◆ Required action ◆
Of the lines below, reproduce exactly those from the line containing "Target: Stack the" to the end, including both the first and the last.

-- -- --

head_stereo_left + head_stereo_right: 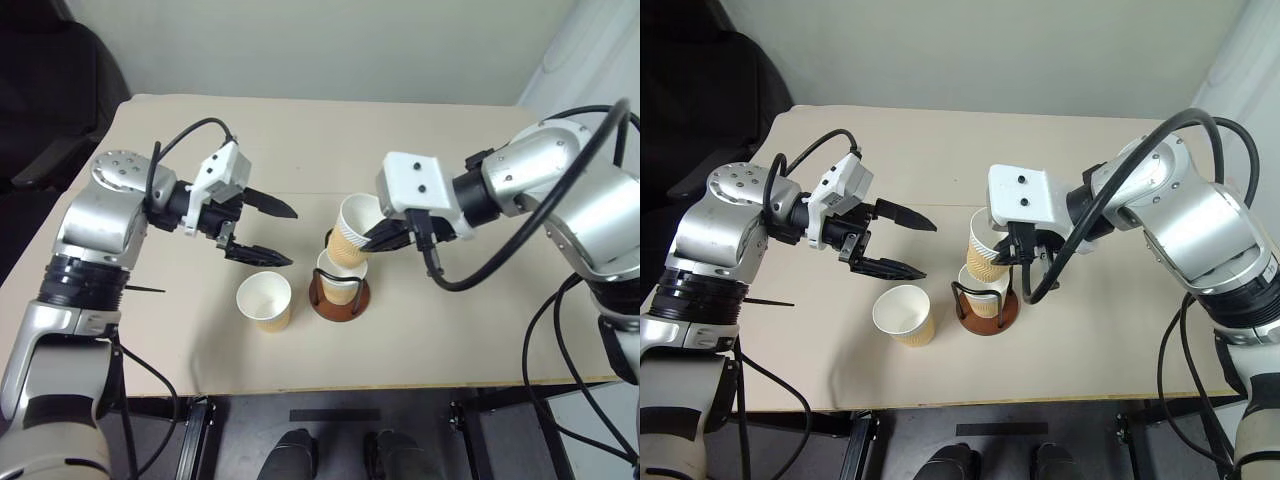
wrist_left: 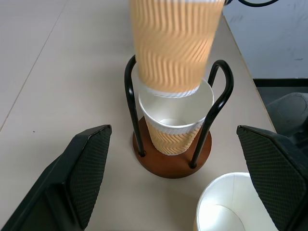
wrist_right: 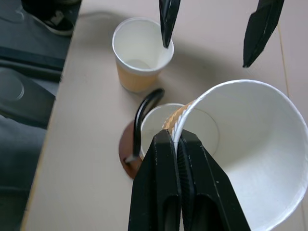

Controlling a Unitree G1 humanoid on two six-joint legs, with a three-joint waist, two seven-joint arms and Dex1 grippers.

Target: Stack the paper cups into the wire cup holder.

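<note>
Step in hand: lowering of held cup (image 1: 352, 232) into seated cup (image 1: 338, 274) inside wire cup holder (image 1: 340, 297).
Right hand (image 3: 177, 144): clenched on rim of held cup, one finger inside the wall, one outside (thin pinch, rim only).
Left hand (image 1: 262, 232): released, fingers spread wide, nothing between them; holder just beyond its fingertips.
Held cup position: tilted, base just above mouth of seated cup, directly below right hand.
Advice: level the cup before descent; centre base between the wire loops; release only once nested (judgement, not observation).
Risk: tilted base catching seated rim or a wire loop; light holder liable to shift.
Third cup (image 1: 265, 300): upright on table (image 1: 300, 130), below left hand, just beside holder.
Materials: rippled tan paper walls, white smooth interiors, rolled rims; thin black wire; round reddish-brown base; matte beige table.
</note>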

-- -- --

◆ Reply ◆
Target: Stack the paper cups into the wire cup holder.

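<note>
Step in hand: lowering of held cup (image 1: 352, 232) into seated cup (image 1: 338, 274) inside wire cup holder (image 1: 340, 297).
Right hand (image 3: 177, 144): clenched on rim of held cup, one finger inside the wall, one outside (thin pinch, rim only).
Left hand (image 1: 262, 232): released, fingers spread wide, nothing between them; holder just beyond its fingertips.
Held cup position: tilted, base just above mouth of seated cup, directly below right hand.
Advice: level the cup before descent; centre base between the wire loops; release only once nested (judgement, not observation).
Risk: tilted base catching seated rim or a wire loop; light holder liable to shift.
Third cup (image 1: 265, 300): upright on table (image 1: 300, 130), below left hand, just beside holder.
Materials: rippled tan paper walls, white smooth interiors, rolled rims; thin black wire; round reddish-brown base; matte beige table.
</note>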

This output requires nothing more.